Assume maximal selfishness: each agent is motivated solely to maximize its own number of children (the agent itself doesn't get returned!), and doesn't care about the other agents using the same decision theory, or even about its other "relatives" in the simulation.^{3} Although we've had to explicitly state quite a few conditions, this seems like a pretty simple and fair evolutionary tournament.

It's clear that CDT agents will simply defect each time. What about TDT agents?

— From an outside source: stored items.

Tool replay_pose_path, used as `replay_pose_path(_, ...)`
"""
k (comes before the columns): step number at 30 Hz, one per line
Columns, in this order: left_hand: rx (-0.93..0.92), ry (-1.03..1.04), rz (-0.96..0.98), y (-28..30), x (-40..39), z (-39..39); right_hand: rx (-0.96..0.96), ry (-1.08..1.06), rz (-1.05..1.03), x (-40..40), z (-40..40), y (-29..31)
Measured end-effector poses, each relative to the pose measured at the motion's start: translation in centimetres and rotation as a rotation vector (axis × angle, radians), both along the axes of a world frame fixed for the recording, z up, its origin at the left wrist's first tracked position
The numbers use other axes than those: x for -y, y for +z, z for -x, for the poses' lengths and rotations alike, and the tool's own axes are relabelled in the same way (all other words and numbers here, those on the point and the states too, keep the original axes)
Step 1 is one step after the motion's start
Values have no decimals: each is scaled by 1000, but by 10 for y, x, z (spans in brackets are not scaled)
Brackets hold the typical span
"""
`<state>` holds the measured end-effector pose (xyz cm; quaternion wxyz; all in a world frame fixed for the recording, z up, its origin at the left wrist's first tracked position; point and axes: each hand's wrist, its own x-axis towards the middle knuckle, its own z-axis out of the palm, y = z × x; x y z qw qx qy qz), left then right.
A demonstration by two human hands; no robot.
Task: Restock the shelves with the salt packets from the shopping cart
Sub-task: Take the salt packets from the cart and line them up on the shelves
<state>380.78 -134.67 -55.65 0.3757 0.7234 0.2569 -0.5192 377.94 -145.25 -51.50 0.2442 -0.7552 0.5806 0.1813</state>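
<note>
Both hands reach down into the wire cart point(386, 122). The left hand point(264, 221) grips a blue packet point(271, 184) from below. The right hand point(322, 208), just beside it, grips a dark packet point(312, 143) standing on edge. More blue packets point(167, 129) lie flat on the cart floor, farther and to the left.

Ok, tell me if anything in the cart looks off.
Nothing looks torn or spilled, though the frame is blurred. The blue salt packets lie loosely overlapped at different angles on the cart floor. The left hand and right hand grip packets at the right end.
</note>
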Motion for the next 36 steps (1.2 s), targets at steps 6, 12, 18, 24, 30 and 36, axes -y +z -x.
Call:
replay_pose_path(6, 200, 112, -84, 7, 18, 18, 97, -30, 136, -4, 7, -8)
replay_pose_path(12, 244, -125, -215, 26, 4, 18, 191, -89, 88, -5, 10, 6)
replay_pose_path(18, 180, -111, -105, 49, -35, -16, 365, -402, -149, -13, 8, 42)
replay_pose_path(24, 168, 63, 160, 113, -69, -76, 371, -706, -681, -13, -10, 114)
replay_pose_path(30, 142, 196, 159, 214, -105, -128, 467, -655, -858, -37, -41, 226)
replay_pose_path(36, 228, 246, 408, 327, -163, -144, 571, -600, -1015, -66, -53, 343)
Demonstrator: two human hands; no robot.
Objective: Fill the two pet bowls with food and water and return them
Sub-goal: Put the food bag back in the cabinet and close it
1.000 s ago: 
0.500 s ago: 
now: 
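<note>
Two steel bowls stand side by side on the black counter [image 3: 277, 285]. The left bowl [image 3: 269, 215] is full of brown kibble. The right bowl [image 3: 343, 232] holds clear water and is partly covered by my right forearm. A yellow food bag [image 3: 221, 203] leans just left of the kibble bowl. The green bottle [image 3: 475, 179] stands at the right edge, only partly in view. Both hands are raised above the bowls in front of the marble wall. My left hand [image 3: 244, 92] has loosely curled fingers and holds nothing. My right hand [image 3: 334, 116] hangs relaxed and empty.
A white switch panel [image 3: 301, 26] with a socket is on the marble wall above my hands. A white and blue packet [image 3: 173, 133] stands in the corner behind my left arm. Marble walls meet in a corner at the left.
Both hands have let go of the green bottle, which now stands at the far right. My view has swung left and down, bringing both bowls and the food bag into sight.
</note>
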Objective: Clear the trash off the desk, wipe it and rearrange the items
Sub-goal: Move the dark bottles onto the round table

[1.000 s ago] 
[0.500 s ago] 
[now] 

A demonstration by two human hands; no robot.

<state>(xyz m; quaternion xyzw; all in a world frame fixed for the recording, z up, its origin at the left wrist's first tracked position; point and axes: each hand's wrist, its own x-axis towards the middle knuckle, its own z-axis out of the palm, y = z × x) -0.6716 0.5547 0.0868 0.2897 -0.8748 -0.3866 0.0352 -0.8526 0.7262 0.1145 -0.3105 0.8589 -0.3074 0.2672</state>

**Exercise 1:** Prove that if the population consists of TDT agents and DefectBots, then a TDT agent will cooperate precisely when at least one of the other agents is also TDT. *(Difficulty: 1 star.)*

Notice that we've created a free-rider problem. Any DefectBot paired with two TDT agents gets 8 children- even better than the 6 that each of three TDT agents get in their best case! As you might expect, this bonus balances against the fact that three TDTs played together will fare much better than three DefectBots played together, and so it turns out that the population settles into a nontrivial equilibrium:

**Exercise 2:** Prove that if a very large population starts with equal numbers of TDTs and DefectBots, then the expected population growth in TDTs and DefectBots is practically equal. (If Omega samples with replacement– assuming that the agents don't care about their exact copy's children– then the expected population growth is precisely equal.) *(Difficulty: 2 stars.)*

**Exercise 3: **Prove that if the initial population consists of TDTs and DefectBots, then the ratio of the two will (with probability 1) tend to 1 over time. *(Difficulty: 3 stars.)*

This should already perplex the reader who believes that rationalists should win, and that in particular TDT should beat the socks off of DefectBots in any fair fight. The DefectBots aren't harmless parasites, either: the TDTs' rate of reproduction in equilibrium with DefectBots is less than 30% of their rate of reproduction in a population of TDTs alone!* (Easy to verify if you've done Problem 2.)*

And it gets worse, in two ways.

First, if we adjust the payoff matrix so that defecting gets (+200,+0,+0) and cooperating gets (+0,+201,+201), then any population of TDTs and DefectBots ends up (with probability 1) with the DefectBots outnumbering TDTs by a ratio of 100:1. *(Easy to verify if you've done Exercise 3.)*

Secondly and more damningly, we can introduce CliqueBots, who cooperate only if both other agents are CliqueBots. These, and not TDTs, are the champions of the three-way Prisoner's Dilemmas:

**Exercise 4: **If the initial population consists of CliqueBots, DefectBots and TDTs^{4} in any proportion, then the ratio of both others to CliqueBots approaches 0 (with probability 1). *(Difficulty: 4 stars.)*

**Problem: **The setup looks perfectly fair for TDT agents. So why do they lose? *(Difficulty: 2+3i stars.)*

**Note:** This problem is solved in a more general followup post; but do try and think about it yourself first! Also, I've posted solutions to the exercises in the discussion section. It's worth noting that I asked Eliezer, Vladimir Nesov, Wei Dai, cousin_it, and other decision-theory heavyweights to avoid posting spoilers on the main problem below, and they obliged; many of the other commenters figured out the problem, but nobody posted solutions to the exercises in the comments (as of 9/5/11).

**Footnotes:**

**1.** What's meant by "beat or tie" is sort of complicated- there are decision theories that (with high probability) crush TDT when starting out as a majority, and (with equally high probability) get crushed by TDT when starting out as a minority. Also, it gets intractably messy if you allow populations consisting of three or more decision theories (because then A can decide, not just based on how B will decide to act towards A, but also on how B would act towards C, etc).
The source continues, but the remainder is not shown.